4. Representations and Warranties of the Investors. Each Investor, severally and not
jointly with any other Investor, hereby represents and warrants to the Company that:

     4.1 Status. Each Investor is an entity duly organized, validly existing and in good standing
under the Laws of the jurisdiction of its formation.

11

 

     4.2 Authorization. Each Investor has full power and authority to enter into this Agreement and
each of the Ancillary Agreements, and this Agreement and each of the Ancillary Agreements, when
executed and delivered by the Investors, will constitute valid and legally binding obligations of
such Investor, enforceable against it in accordance with their respective terms except (i) as
limited by applicable bankruptcy, insolvency, reorganization, moratorium, and other Laws of general
application affecting enforcement of creditors’ rights generally, and (ii) as limited by Laws
relating to the availability of specific performance, injunctive relief, or other equitable
remedies.

     4.3 Purchase for Own Account. The securities to be received by each Investor will be acquired
for investment purposes for such Investor’s own account, not as a nominee or agent, and not with a
view to the resale or distribution of any part thereof, and such Investor has no present intention
of selling, granting any participation in, or otherwise distributing the same. By executing this
Agreement, such Investor further represents that it does not have any contract, undertaking,
agreement or arrangement with any person to sell, transfer or grant participations to such person
or to any third person, with respect to any of the securities.

     4.4 Investment Experience. Each Investor is an investor in securities of companies in the
development stage and acknowledges that it is able to bear the economic risk of its investment and
has such knowledge and experience in financial or business matters that it is capable of
evaluating the merits and risks of the investment in the securities.

     4.5 Exempt from Registration; Restricted Securities. Such Investor understands that the
Purchased Shares will not be registered under the Act or registered or listed publicly pursuant to
any other applicable securities laws and regulations, on the ground that the sale provided for in
this Agreement is exempt from registration under the Act or the registration or listing
requirements of any other applicable securities laws and regulations, and that the reliance of the
Company on such exemption is predicated in part on such Investor’s representations set forth in
this Agreement. Such Investor understands that the Purchased Shares are restricted securities
within the meaning of Rule 144 under the Act; that the Purchased Shares are not registered or
listed publicly and must be held indefinitely unless they are subsequently registered or listed
publicly or an exemption from such registration or listing is available.

     4.6 Disclosure of Information.

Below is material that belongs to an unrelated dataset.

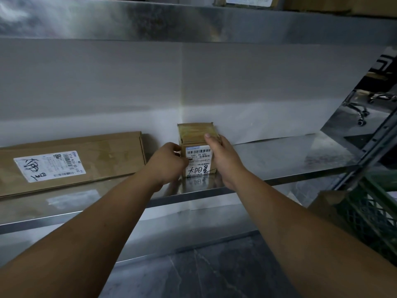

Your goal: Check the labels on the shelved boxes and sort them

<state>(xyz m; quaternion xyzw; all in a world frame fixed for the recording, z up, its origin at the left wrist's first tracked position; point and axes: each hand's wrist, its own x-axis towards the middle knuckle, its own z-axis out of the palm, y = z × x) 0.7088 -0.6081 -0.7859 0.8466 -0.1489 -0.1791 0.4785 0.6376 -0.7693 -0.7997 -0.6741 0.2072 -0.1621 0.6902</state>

Each Investor and its advisors have been furnished with all
materials relating to the business, finances and operations of the Company which have been
requested by such Investor or its advisors. Such Investor and its advisors have been afforded the
opportunity to ask questions of representatives of the Company and have received answers to such
questions, as such Investor deems necessary in connection with its decision to subscribe for the
Series A Preferred Shares. Notwithstanding the foregoing, each party acknowledges and agrees that
the foregoing shall not in any way limit, reduce or affect the representations and warranties
provided by the Company and the Founders in this Agreement.

     4.7 Legends. Each Investor understands that the certificates evidencing the securities issued
pursuant to this Agreement may bear the following legend:

“THESE SECURITIES HAVE NOT BEEN REGISTERED UNDER THE SECURITIES ACT OF 1933, AS
AMENDED. THEY MAY NOT BE SOLD, OFFERED FOR SALE, PLEDGED OR HYPOTHECATED
IN THE

12

 

ABSENCE OF A REGISTRATION STATEMENT IN EFFECT WITH RESPECT TO THE SECURITIES UNDER
SUCH ACT OR AN OPINION OF COUNSEL SATISFACTORY TO THE COMPANY THAT SUCH
REGISTRATION IS NOT REQUIRED OR UNLESS SOLD PURSUANT TO RULE 144 OF SUCH ACT.”

5. Conditions of the Investors’ Obligations at Completion. The obligations of the
Investors under Section 2.1 of this Agreement, unless otherwise waived in writing by the
Investors, are subject to the fulfillment on or before the Completion of each of the following
conditions:

     5.1 Representations and Warranties. The representations and warranties of the Company and the
Founders contained in Section 3 shall be true, correct and complete when made, and shall be true,
correct and complete on and as of the Completion with the same effect as though such
representations and warranties had been made on and as of the date of such Completion.

     5.2 Performance. Each of the Company and the Founders shall have performed and complied with
all agreements, obligations and conditions contained in this Agreement that are required to be
performed or complied with by it on or before the Completion.

     5.3 Authorizations. Each of the Company and the Founders shall have obtained all
authorizations, approvals, waivers or permits of any Person, Governmental Authority or other
regulatory body necessary for the consummation of all of the transactions contemplated by this
Agreement and other Transaction Documents, including without limitation any authorizations,
approvals, waivers or permits that are required in connection with the lawful issuance of the
Series A Preferred Shares pursuant to this Agreement, and all such authorizations, approvals,
waivers and permits shall be effective as of the Completion.

     5.4 Completion Certificate. The chief executive officer of the Company shall have executed
and delivered to each Investor at the Completion a certificate (i) stating that the conditions
specified in Sections 5.1, 5.2 and 5.3 hereto have been fulfilled, and (ii) attaching thereto (A)
the Memorandum and Articles as then in effect, (B) copies of all resolutions approved by the
Company’s shareholders and board of directors related to the transactions contemplated hereby, and
(C) good standing certificates with respect to the Company from the applicable authority(ies) in
the Cayman Islands.

     5.5 Proceedings and Documents. All corporate and other proceedings in connection with the
transactions contemplated at the Completion and all documents incident thereto shall be reasonably
satisfactory in form and substance to the Investors, and the Investors shall have received (i) all
such counterpart original or other copies of such documents as they may reasonably request, and
(ii) a certificate executed by a director of the Company on behalf of the Company, certifying the
validity of all such counterpart original or other copies of such documents as such the Investors
may reasonably request.

     5.6 Securities Laws. The offer and sale of the Series A Shares to the Investors pursuant to
this Agreement shall be exempt from the registration and/or qualification requirements of all
applicable securities laws.

13

 

     5.6 Memorandum and Articles. The Memorandum and Articles shall have been duly amended by all
necessary action of the Board of Directors and/or the Shareholders of the Company, as set forth in
the forms attached hereto as Exhibit A and Exhibit B, respectively.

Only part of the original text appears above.